Republicans in the Minnesota Senate hope to provide a tax-free bonus of $1,200 to approximately 200,000 workers who they believe bear the greatest risk. These workers include nurses, long-term care workers, prison staff, and first responders.

But House Democrats hope to allocate funds more broadly to provide approximately $375 for approximately 670,000 basic workers, including low-wage food service and grocery store employees, security guards, janitors, etc.

Earlier this week, after the political deadlock on another issue appeared to be easing, the Democratic House Speaker Melissa Hotman told Minnesota Public Radio that she believed that an agreement could be reached on the wages of front-line workers, noting that there was a The “very natural middle ground” is between duel proposals.

Connecticut has not paid any of the US$20 million in federal anti-epidemic funds allocated by state lawmakers in June for necessary state employees and members of the Connecticut National Guard.

As negotiations with union leaders continue, the Connecticut AFL-CIO labor organization has increased pressure on Democratic Gov. Ned Lamont, who will be re-elected in 2022, asking him to provide basic workers in all public and private sectors with every Hazard pay of $1 per hour. Work during the pandemic before the vaccine is available.

“The governor needs to reassess his priorities and show that these workers who put themselves and their lives at risk are the top priority. I think this is really the least he can do for these workers,” Connecticut. AFL President Ed Hawthorne said-Chief Information Officer. “These workers showed up in Connecticut. Now is the time for the governor to show up for them.”

Max Reiss, a spokesperson for Lamont, said the figures cited by organized labor were “not feasible at all.”

At the same time, he said, the government is negotiating with the state employee union to classify the work done by state employees during the pandemic and determine whether they may have been transferred to other more or less risky duties, which may also be possible. Affect whether they get more or less money.

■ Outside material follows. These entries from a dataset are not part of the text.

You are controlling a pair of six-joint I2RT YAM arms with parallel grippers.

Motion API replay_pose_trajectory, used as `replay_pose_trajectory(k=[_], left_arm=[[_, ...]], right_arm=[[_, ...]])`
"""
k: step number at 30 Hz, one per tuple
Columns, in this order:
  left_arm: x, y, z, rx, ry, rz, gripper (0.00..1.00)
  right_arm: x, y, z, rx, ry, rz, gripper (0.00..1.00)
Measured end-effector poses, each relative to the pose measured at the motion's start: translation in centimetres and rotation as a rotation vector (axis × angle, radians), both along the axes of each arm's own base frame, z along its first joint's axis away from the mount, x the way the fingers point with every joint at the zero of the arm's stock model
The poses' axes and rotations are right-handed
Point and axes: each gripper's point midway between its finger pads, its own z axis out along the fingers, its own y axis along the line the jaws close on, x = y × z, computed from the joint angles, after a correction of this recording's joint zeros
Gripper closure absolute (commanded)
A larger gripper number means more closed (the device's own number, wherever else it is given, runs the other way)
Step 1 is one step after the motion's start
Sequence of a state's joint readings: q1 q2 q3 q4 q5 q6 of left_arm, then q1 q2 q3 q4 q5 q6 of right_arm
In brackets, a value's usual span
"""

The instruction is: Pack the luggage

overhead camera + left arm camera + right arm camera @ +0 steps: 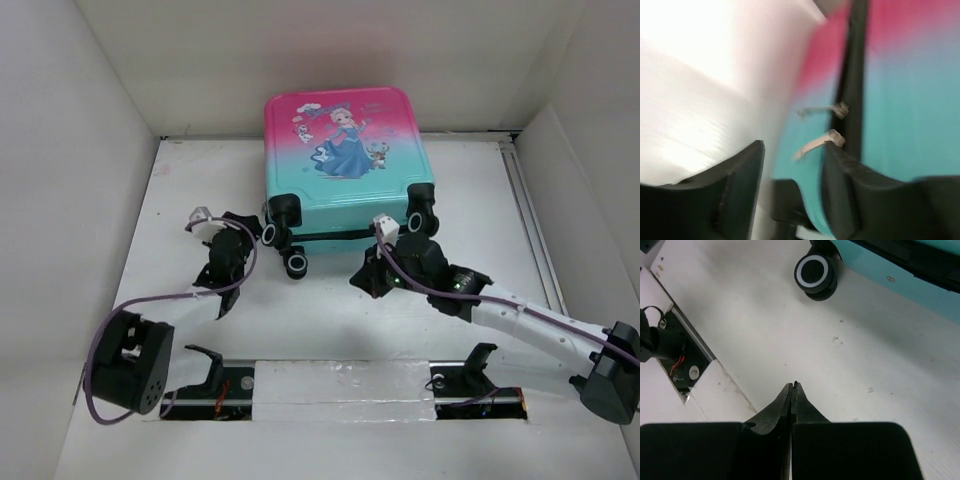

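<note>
Lying flat (wheels nearest), the luggage sits beside left tool.

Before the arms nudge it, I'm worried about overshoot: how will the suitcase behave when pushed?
Lying flat, the luggage will probably slide rather than roll; its wheels stick out the near end. It looks rigid and glossy, so likely slippery to pinch. Its small zipper pulls look floppy.
</note>
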State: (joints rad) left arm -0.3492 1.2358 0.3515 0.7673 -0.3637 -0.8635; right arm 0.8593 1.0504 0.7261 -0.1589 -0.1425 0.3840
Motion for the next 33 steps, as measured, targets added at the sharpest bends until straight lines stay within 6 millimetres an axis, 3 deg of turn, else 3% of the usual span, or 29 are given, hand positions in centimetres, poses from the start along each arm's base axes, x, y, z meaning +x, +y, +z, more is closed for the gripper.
replay_pose_trajectory(k=[1, 3, 5, 6, 8, 9, 11, 13, 18, 20, 23, 25, 28, 29, 33], left_arm=[[-0.2, 1.0, 0.0, 0.013, 0.008, 0.038, 0.25], [-0.7, 2.6, 1.1, 0.023, -0.006, 0.099, 0.12], [-1.3, 3.4, 2.8, 0.017, -0.046, 0.128, 0.09], [-1.7, 3.7, 3.8, 0.010, -0.071, 0.141, 0.09], [-2.6, 4.2, 5.7, 0.005, -0.115, 0.159, 0.10], [-3.2, 4.3, 6.6, 0.006, -0.134, 0.163, 0.00], [-4.5, 4.3, 8.8, -0.004, -0.195, 0.148, 0.00], [-5.9, 4.2, 11.6, -0.016, -0.276, 0.120, 0.00], [-9.2, 3.3, 15.8, -0.024, -0.420, -0.009, 0.00], [-10.2, 2.2, 16.3, -0.020, -0.443, -0.091, 0.00], [-11.0, 0.3, 15.4, 0.001, -0.413, -0.212, 0.00], [-11.5, -0.7, 14.2, 0.013, -0.374, -0.278, 0.00], [-12.3, -1.6, 13.2, 0.020, -0.341, -0.347, 0.00], [-12.6, -1.8, 13.2, 0.019, -0.341, -0.361, 0.00], [-13.9, -2.4, 13.9, 0.007, -0.385, -0.417, 0.00]], right_arm=[[-0.2, 0.1, 0.0, 0.000, 0.001, 0.009, 0.99], [-0.5, 0.4, 0.0, 0.001, 0.002, 0.021, 0.87], [-0.7, 0.4, 0.0, -0.004, 0.002, 0.028, 0.75], [-0.8, 0.2, -0.1, -0.013, 0.001, 0.028, 0.61], [-0.9, 0.0, 0.3, -0.015, -0.011, 0.029, 0.51], [-0.9, -0.1, 0.7, -0.013, -0.016, 0.025, 0.43], [-0.9, -0.5, 2.0, -0.003, -0.044, 0.019, 0.27], [-0.9, -0.9, 4.0, 0.024, -0.085, 0.005, 0.00], [-0.8, -2.4, 8.3, 0.088, -0.189, -0.049, 0.00], [-0.9, -3.0, 9.3, 0.105, -0.210, -0.070, 0.00], [-1.2, -3.4, 9.6, 0.124, -0.213, -0.079, 0.00], [-1.5, -3.4, 8.8, 0.125, -0.198, -0.076, 0.00], [-1.8, -3.4, 6.0, 0.092, -0.145, -0.072, 0.00], [-2.0, -3.5, 4.3, 0.068, -0.115, -0.071, 0.00], [-2.6, -3.9, 1.0, 0.020, -0.054, -0.071, 0.00]])
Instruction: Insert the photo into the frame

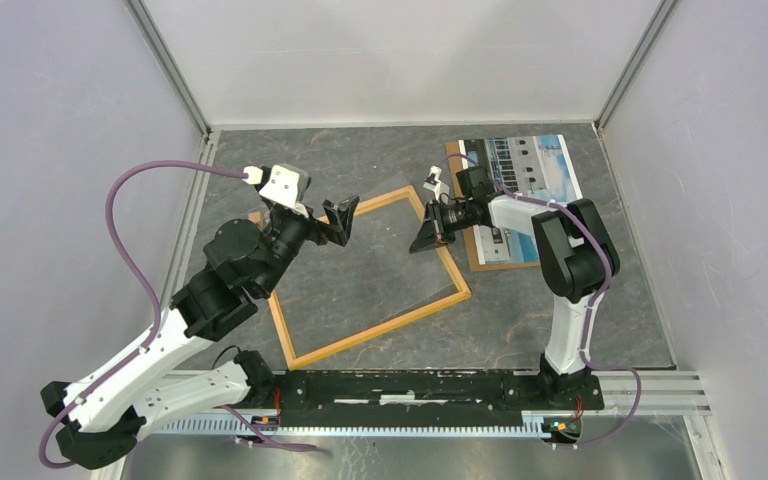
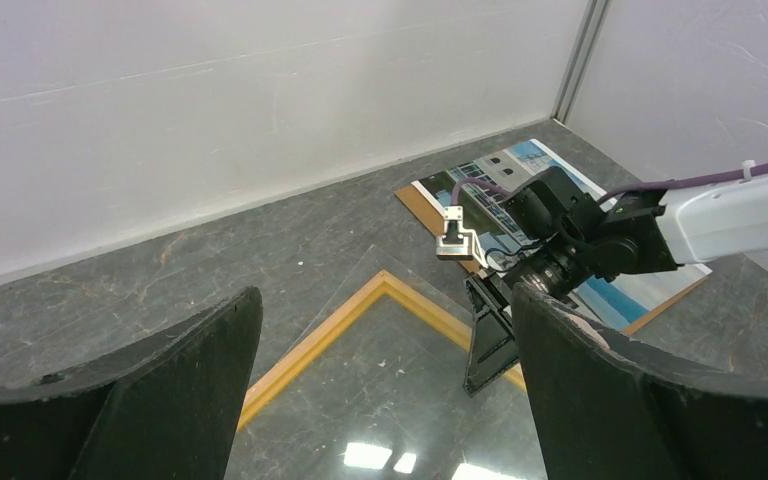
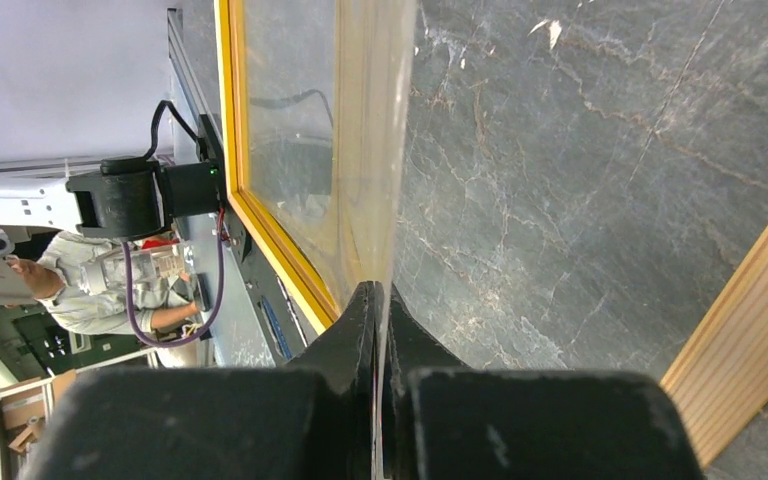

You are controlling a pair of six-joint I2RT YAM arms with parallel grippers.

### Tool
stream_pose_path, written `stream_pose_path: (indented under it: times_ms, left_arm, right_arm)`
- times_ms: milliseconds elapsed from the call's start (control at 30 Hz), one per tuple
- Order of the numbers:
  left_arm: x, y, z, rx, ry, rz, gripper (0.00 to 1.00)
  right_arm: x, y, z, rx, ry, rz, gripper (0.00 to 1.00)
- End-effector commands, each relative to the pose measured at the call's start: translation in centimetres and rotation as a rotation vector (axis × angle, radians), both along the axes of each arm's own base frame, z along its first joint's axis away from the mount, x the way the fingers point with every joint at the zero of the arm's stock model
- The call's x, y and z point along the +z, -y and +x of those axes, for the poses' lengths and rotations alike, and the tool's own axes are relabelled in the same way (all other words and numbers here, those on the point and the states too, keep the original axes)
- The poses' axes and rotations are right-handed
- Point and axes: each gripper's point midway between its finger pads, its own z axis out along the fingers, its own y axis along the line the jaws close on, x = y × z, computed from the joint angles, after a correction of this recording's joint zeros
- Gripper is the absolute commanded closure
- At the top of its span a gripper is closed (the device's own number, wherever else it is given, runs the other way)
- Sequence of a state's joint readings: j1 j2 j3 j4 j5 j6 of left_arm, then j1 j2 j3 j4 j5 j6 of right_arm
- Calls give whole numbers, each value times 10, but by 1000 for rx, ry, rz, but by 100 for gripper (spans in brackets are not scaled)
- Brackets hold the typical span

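Lying flat on a grey marbled table boxed in by pale walls and aluminium posts, the frame holds no print; a clear sheet is tilted up over it, one edge raised, though where the low edge rests I cannot tell; the photo sits face up on the brown backing board toward the far right corner, near the frame but outside it, partly under the right arm. The right gripper has its jaws pressed together on the sheet's raised edge, a thin pinch right at the rim; the left gripper hovers over the frame's far left side, jaws spread wide, holding nothing.

From where I stand the risk looks plain: so slim a grip on so slick a sheet could let go, and the sheet would drop onto the frame or skid across the table; a swing of it could nudge the frame askew or meet the left fingers close by; the right elbow, hanging over the print, might drag it. The surface looks hard and smooth, so little would stop a slide.
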State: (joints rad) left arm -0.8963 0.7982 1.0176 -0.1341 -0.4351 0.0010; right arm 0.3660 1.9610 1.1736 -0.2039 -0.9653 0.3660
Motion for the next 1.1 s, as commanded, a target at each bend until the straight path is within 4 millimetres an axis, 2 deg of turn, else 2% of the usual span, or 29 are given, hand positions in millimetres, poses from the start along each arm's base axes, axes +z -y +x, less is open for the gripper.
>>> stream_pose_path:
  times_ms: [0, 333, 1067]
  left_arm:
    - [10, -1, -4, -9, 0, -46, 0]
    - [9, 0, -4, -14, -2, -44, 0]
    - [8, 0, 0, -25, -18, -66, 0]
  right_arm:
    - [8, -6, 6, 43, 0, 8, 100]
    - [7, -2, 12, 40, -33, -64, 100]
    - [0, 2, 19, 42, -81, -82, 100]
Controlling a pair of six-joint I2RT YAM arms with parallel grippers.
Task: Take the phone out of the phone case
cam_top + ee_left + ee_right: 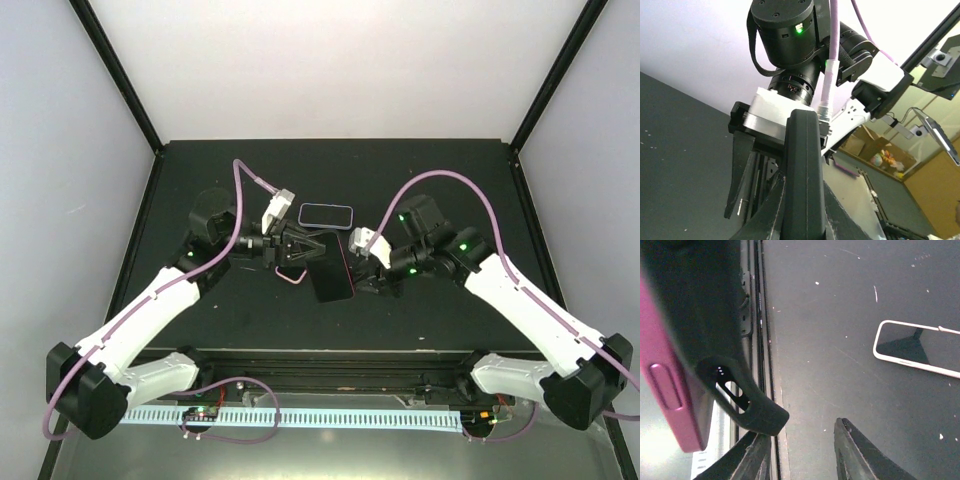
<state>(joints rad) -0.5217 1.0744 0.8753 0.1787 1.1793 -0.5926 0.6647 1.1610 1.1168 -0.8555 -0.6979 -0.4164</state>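
The black phone case (329, 270) is near the middle of the tabletop (200, 310), with the left end effector (298, 248) clamped on its edge. The pink phone (660, 390) sits inside it, and one corner of the case is peeled away. The right end effector (800, 460) is just beside that corner, fingers apart. A white-rimmed phone (326, 214) lies flat towards the far edge.

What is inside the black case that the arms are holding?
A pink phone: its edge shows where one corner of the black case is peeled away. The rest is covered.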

“We want to commend the workers who insist on working every day because they have to do it and have no choice. These people range from those who work in state-run medical institutions to those who need to plow the road in inclement weather and inclement weather. In person. Work,” he said. “The next part is that you have to determine who all these people are. And there is a verification process.”

In some states, such as California, cities are determining how to distribute some federal funds fairly to help important private-sector workers who may not receive extra wages from employers.

Rachel Torres, deputy in the political and civil rights department of the local 770 United Food and Commercial Workers Union, said her union is urging cities to follow the example of Oxnard and Calabasas. The two cities voted this year to Grocery store and pharmacy workers provide compensation up to $1,000.

“This really shouldn’t be a competition between basic labor. It should provide funding for many workers,” Torres said.

David Dobbs and his fellow firefighters in Bridgeport, Connecticut, are upset that their city has not yet provided them with a share of the $110 million received in the federal pandemic fund. Democratic Mayor Joe Gamin said in a statement that he supports the concept of premium payments, but is still reviewing the matter to ensure that any payments comply with federal regulations.

“We have shown our commitment to this partnership. And I think we now feel a bit betrayed by the city, when they don’t deal with us, when they get this windfall,” Bridgeport Chief Executive Dobbs said the Firefighters Association used to give up raises when the city’s budget was tight. “Imagine lending your friend a considerable amount of money, then playing powerball, and nothing will happen.”